_What you have to do_:
After locating the line that contains "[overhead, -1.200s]" in the data below, set down exactly that line and each one after it through the line that contains "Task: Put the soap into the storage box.", and nothing more.

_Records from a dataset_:
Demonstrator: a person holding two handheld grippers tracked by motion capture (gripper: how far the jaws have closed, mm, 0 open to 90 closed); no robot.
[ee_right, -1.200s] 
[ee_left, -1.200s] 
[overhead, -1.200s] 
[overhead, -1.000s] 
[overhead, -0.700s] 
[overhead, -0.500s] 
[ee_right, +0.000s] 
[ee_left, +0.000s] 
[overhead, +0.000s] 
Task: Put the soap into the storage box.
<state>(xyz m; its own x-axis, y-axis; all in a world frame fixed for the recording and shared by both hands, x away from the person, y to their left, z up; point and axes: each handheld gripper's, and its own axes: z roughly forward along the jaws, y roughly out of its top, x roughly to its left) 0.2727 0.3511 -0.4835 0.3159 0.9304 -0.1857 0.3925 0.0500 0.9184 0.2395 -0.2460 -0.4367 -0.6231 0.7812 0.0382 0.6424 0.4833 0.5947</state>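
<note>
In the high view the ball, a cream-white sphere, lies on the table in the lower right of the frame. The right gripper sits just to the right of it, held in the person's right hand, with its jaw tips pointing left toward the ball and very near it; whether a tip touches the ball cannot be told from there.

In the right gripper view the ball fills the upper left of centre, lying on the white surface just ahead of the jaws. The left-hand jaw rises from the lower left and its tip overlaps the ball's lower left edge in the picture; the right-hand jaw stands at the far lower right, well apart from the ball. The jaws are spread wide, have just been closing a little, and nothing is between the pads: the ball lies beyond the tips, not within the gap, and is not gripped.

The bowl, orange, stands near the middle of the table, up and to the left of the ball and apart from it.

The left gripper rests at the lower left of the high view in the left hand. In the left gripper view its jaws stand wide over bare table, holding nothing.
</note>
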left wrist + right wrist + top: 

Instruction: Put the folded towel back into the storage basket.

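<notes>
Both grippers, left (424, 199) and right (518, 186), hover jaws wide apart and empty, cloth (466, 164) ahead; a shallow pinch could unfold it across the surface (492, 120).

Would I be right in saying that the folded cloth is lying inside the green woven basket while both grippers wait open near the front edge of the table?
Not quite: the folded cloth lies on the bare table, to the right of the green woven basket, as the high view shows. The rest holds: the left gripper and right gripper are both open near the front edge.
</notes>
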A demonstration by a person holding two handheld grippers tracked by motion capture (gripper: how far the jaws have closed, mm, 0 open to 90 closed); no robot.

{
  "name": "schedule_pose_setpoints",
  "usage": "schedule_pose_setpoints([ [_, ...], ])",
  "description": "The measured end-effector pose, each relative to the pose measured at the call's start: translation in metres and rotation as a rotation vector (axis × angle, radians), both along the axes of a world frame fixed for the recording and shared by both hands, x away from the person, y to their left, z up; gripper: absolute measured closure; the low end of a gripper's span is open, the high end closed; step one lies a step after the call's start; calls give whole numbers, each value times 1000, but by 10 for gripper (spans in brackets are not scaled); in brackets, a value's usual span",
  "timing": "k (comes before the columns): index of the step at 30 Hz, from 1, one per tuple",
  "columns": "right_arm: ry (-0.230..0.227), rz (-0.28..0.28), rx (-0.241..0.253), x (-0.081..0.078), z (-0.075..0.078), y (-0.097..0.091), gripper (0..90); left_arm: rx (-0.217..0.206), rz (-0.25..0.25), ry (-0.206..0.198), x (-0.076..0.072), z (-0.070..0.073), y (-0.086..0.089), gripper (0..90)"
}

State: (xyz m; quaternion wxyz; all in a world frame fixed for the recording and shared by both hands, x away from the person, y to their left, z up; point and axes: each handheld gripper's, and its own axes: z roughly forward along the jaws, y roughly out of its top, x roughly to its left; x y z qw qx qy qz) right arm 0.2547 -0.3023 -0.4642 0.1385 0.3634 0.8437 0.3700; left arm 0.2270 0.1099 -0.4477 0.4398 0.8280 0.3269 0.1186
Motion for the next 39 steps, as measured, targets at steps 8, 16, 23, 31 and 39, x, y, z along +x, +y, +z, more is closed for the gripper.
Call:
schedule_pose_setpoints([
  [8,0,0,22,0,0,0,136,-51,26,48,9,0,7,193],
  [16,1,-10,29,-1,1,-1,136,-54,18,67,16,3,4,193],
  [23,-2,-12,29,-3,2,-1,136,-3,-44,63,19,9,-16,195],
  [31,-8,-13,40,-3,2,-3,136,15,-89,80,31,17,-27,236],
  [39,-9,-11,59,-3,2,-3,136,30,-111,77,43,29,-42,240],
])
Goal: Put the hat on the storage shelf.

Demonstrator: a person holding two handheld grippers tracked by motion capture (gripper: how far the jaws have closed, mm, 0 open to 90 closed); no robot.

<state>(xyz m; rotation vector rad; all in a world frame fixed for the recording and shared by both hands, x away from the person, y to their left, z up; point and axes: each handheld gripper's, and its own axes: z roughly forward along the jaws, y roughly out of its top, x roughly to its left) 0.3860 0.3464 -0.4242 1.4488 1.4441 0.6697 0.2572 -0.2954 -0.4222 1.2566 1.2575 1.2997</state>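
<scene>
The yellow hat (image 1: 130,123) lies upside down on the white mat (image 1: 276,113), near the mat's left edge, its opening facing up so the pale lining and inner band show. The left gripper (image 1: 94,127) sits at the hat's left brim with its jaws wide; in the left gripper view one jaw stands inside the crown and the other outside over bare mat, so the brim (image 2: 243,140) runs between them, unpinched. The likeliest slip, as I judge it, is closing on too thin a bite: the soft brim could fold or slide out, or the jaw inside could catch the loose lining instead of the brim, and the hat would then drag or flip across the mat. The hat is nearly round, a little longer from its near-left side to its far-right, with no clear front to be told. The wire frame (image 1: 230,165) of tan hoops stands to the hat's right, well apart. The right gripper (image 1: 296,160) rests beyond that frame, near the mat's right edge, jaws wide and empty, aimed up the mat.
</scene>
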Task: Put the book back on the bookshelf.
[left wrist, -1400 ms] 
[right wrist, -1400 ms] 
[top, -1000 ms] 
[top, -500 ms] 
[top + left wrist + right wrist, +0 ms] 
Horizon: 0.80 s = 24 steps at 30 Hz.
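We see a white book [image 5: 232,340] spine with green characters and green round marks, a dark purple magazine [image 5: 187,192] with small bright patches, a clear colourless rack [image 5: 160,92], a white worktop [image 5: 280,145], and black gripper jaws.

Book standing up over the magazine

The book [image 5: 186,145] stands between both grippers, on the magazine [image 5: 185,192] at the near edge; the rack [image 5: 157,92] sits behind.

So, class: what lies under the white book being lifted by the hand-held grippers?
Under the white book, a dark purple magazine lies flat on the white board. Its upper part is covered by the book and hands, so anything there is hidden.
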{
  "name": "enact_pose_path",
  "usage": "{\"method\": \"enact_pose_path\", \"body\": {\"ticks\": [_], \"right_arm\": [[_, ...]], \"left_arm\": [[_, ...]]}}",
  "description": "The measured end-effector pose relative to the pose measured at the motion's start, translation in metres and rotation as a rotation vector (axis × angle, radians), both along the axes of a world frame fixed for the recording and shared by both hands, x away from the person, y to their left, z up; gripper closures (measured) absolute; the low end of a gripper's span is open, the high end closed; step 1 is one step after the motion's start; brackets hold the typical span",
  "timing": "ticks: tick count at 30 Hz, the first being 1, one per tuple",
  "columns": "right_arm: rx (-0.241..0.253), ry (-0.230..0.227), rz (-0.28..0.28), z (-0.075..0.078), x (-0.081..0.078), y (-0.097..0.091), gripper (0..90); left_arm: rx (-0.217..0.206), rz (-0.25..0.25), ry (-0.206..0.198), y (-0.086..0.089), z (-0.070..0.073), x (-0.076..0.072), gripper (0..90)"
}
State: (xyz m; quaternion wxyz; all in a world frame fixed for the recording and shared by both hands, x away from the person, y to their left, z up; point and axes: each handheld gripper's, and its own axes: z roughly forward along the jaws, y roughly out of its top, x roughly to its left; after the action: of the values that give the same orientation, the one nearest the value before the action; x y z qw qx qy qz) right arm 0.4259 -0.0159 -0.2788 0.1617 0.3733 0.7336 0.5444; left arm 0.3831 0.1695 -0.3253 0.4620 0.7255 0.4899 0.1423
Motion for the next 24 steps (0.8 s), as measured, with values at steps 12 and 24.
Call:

_Expected output_:
[overhead, -1.200s] 
[overhead, -1.000s] 
[overhead, -0.700s] 
[overhead, -0.500s] 
[ee_right, +0.000s] 
[ee_left, +0.000s] 
[overhead, +0.000s] 
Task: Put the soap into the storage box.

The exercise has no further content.